> [About this exercise]: Beginning with the line below that contains "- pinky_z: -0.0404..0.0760" and ending with the line that contains "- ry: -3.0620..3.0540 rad", copy every line exactly. Copy nothing else.

> [Input data]:
⁂
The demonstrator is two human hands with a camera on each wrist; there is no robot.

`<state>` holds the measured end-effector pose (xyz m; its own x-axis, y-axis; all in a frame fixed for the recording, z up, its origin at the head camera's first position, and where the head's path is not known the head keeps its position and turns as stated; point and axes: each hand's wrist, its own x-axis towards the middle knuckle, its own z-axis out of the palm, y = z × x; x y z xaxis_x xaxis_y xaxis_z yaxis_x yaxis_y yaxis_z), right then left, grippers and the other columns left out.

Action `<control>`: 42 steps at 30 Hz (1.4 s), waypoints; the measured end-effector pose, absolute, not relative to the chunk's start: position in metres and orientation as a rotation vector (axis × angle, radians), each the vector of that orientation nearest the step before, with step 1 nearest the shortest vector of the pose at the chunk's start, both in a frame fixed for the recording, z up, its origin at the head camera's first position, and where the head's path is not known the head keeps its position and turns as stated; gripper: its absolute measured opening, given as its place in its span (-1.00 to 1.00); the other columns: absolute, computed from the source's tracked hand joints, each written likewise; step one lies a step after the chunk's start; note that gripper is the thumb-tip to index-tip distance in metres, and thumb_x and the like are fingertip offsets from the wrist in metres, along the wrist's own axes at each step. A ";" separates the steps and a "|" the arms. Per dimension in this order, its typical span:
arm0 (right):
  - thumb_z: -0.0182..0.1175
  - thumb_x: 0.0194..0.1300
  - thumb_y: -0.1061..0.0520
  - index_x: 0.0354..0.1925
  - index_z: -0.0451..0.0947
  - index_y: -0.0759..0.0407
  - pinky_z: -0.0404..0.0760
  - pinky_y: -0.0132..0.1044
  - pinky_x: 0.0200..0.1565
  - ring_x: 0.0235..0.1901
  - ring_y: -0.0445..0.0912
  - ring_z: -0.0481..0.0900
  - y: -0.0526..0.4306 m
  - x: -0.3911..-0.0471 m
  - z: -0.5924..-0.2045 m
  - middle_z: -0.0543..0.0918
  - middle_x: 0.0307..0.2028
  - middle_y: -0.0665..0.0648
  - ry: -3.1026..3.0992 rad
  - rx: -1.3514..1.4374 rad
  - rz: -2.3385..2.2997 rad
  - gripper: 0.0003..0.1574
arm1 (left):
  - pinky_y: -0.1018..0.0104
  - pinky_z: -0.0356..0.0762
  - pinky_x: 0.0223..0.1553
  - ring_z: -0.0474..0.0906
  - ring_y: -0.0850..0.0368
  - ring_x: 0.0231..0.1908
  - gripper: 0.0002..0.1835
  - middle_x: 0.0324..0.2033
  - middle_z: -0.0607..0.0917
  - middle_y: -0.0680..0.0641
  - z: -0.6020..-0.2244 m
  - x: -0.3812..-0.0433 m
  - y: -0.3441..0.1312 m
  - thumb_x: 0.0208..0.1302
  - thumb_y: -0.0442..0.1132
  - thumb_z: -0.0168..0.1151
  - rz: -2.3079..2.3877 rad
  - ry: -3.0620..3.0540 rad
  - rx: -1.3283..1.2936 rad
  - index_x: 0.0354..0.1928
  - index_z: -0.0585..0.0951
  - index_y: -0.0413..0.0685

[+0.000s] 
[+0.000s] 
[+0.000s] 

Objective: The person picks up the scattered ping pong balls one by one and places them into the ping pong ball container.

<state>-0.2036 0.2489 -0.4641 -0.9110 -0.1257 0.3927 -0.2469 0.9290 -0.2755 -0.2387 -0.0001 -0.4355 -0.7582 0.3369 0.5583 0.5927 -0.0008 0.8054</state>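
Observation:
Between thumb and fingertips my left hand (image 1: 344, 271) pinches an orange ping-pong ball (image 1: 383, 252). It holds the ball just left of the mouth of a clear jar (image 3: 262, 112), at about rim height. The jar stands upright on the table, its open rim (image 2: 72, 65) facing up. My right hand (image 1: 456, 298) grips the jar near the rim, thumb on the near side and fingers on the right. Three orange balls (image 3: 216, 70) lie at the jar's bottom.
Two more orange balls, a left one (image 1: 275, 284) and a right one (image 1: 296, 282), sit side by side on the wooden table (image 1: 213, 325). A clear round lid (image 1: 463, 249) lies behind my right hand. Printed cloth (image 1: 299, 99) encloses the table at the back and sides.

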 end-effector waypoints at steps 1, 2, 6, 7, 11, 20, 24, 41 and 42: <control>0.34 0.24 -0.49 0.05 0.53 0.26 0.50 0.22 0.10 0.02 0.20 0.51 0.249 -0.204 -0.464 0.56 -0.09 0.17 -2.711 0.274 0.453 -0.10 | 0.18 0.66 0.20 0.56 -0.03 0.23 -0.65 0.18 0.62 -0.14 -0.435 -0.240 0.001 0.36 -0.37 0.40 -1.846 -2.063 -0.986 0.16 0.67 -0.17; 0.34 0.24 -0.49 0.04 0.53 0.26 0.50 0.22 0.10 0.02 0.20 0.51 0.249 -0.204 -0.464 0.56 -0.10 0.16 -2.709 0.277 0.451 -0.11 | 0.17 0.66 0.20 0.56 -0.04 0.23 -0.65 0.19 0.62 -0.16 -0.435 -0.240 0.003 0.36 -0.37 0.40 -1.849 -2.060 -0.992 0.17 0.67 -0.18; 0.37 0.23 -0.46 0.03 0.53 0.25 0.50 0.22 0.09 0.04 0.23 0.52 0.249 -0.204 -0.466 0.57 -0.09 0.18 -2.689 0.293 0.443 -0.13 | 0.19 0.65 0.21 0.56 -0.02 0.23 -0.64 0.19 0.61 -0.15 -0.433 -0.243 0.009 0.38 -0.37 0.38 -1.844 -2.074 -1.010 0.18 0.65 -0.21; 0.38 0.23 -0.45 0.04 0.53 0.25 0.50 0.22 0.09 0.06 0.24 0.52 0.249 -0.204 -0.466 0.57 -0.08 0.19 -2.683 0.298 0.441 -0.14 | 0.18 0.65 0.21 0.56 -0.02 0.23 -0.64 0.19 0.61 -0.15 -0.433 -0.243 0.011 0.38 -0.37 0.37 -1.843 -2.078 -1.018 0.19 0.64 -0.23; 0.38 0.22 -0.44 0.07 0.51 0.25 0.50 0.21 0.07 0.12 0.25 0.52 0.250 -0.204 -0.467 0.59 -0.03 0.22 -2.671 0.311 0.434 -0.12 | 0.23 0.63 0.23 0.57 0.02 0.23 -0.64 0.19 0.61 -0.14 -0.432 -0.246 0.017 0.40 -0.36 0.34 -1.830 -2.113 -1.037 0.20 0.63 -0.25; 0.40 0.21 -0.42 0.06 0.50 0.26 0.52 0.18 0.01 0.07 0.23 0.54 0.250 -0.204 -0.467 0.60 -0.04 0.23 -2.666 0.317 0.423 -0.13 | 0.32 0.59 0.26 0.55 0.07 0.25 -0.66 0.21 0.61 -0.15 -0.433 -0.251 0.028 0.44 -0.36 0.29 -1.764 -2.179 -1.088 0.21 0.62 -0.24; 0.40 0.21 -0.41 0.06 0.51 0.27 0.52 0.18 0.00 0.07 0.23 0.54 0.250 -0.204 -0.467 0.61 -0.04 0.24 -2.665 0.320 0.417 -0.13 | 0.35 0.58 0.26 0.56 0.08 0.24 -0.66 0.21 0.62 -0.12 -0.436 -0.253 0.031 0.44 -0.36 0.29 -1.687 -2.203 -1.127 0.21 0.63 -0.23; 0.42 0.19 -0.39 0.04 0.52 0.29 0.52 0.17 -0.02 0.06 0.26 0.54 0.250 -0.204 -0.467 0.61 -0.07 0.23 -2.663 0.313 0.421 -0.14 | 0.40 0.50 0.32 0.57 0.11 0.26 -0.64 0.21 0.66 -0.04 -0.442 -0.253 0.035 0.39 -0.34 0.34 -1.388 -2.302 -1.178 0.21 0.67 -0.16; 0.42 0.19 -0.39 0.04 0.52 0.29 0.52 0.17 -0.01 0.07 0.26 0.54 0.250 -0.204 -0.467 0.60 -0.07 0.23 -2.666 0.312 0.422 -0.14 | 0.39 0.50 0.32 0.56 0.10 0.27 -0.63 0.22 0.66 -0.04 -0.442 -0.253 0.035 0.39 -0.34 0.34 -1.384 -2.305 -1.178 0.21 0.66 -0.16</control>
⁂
> [Solved problem]:
  - pinky_z: -0.0404..0.0760
  - pinky_y: -0.0132..0.1044
  - pinky_x: 0.0200..0.1565
  - ring_x: 0.0235..0.1901
  - ring_y: -0.0445..0.0912
  - ring_z: -0.0481..0.0900
  - y: -0.0526..0.4306 m
  - x: -0.3911..-0.0471 m
  - z: -0.5924..-0.2045 m
  - middle_z: -0.0543..0.0918
  - middle_x: 0.0307..0.2028
  - middle_y: -0.0665..0.0648
  - ry: -3.1026..3.0992 rad
  - rx: -1.3514..1.4374 rad
  - rz: -2.3385..2.2997 rad
  - gripper: 0.0003..0.1574
arm1 (left):
  - pinky_y: -0.1018..0.0104
  - pinky_z: -0.0356..0.0762
  - pinky_x: 0.0223..0.1553
  - ring_z: -0.0474..0.0906
  - ring_y: -0.0850..0.0368
  - ring_x: 0.0231..0.1908
  - gripper: 0.0002..0.1835
  - middle_x: 0.0324..0.2033
  - middle_z: -0.0607..0.0917
  - middle_y: -0.0680..0.0641
  - z: -0.6020..-0.2244 m
  - x: -0.3812..-0.0433 m
  - y: -0.3441..0.1312 m
  - thumb_x: 0.0208..0.1302
  - thumb_y: -0.0442..0.1132
  - thumb_z: -0.0168..0.1151
  - rz: -2.3079..2.3877 rad
  - ry: -3.0620..3.0540 rad

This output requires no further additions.